Ludacris will get plenty of Duke's "southern hospitality" Sept. 24, as the good-times rapper has agreed to grace the stage of Cameron Indoor Stadium for the first major concert there in almost a decade.
Duke University Union President Jonathan Bigelow said the University has secured an "airtight" oral agreement with the Atlanta-based rapper, known for such hits as "What's Your Fantasy," "Area Codes" and "Act a Fool." His next album, Chicken and Beer, will hit stores next month, roughly coinciding with the concert.
Despite the rapper's profane lyrics and occasional bouts with controversy, Bigelow said Ludacris's immense popularity among college students and boisterous persona make him an ideal choice.
"Ludacris offers a major attraction, with a fresh option from traditional college rock availability," Bigelow said. "Ludacris plays the type of music that Duke doesn't see a lot of."
Tickets are not yet on sale, but Bigelow said prices will be $20 in advance for Duke students, who will have the first right of refusal on prime seating. Total capacity will be about 4,500 for the concert, and Bigelow expects a mixture of students and other young people from the surrounding area.
Other acts that were considered for the concert but abandoned because of scheduling issues were Bob Dylan and a combined set of Ben Harper and G-Love and Special Sauce, said senior Dylan Ashbrook, chair of major attractions for the Union.
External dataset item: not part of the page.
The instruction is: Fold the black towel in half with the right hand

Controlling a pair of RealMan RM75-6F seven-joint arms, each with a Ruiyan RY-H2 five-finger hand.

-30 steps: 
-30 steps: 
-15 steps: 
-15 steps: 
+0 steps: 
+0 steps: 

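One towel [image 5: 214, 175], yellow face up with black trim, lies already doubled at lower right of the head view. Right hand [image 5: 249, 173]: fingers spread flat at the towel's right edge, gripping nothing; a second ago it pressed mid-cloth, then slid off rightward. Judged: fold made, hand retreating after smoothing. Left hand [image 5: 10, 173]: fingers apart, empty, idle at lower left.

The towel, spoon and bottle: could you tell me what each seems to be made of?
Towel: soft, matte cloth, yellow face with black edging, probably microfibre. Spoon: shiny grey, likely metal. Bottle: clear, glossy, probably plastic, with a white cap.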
Early fall is typically inconvenient for rock acts because summer tours are just ending and winter tours are yet to get underway.
Budgetary constraints and the needs of the athletic department also influenced the Union's decision, Ashbrook said.
Bigelow acknowledged that security would be a major consideration for the Ludacris concert, and that it would have been "virtually impossible" for the rapper to perform outdoors on a quadrangle--for instance, on the Last Day of Classes.
Partly owing to this worry, some administrators were querulous when they heard that Ludacris would be performing on campus.
Who? Who? was Vice President for Student Affairs Larry Moneta's reaction, he said. "Then I consulted my expert on all such matters, my 22-year-old daughter, who said, 'They're a cool hip-hop group.'"
"We're dealing with administrators who are by and large middle-aged, who don't listen to this type of music," Bigelow said. "There were some people who had no idea who Ludacris was. Everyone had security concerns.... A lot of those concerns translated into specific security measures [which are still being negotiated]."
A successful and safe concert could portend a return to the musical glory days of Cameron, which last hosted a major concert in 1996. The athletic department's decision to reopen the venerable arena to bands came in 2002, after a long-standing moratorium on concerts due to the availability of the stadium, protection for its new floor and overall expense.
Now, Bigelow and others are trying to restore Cameron's musical reputation.
"When I hear that James Madison University brought Ludacris and is able to bring musical acts in their large venues, it's a shame that Duke hasn't been able to do this for the last few years," he said. Icons of the 1960s and 1970s like the Grateful Dead, Dylan and Bruce Springsteen all packed the house to make Cameron one of the prime venues in North Carolina, but a combination of scheduling difficulties and the arrival of newer, larger stadiums in the Triangle had made Cameron an afterthought, at best, for most major bands.
Ludacris may lack the classic rock pedigree of the Dead and Dylan, but his live show is described by Ashbrook in the timeless language of popular music.
"He's exciting, he's loud--it's going to be awesome."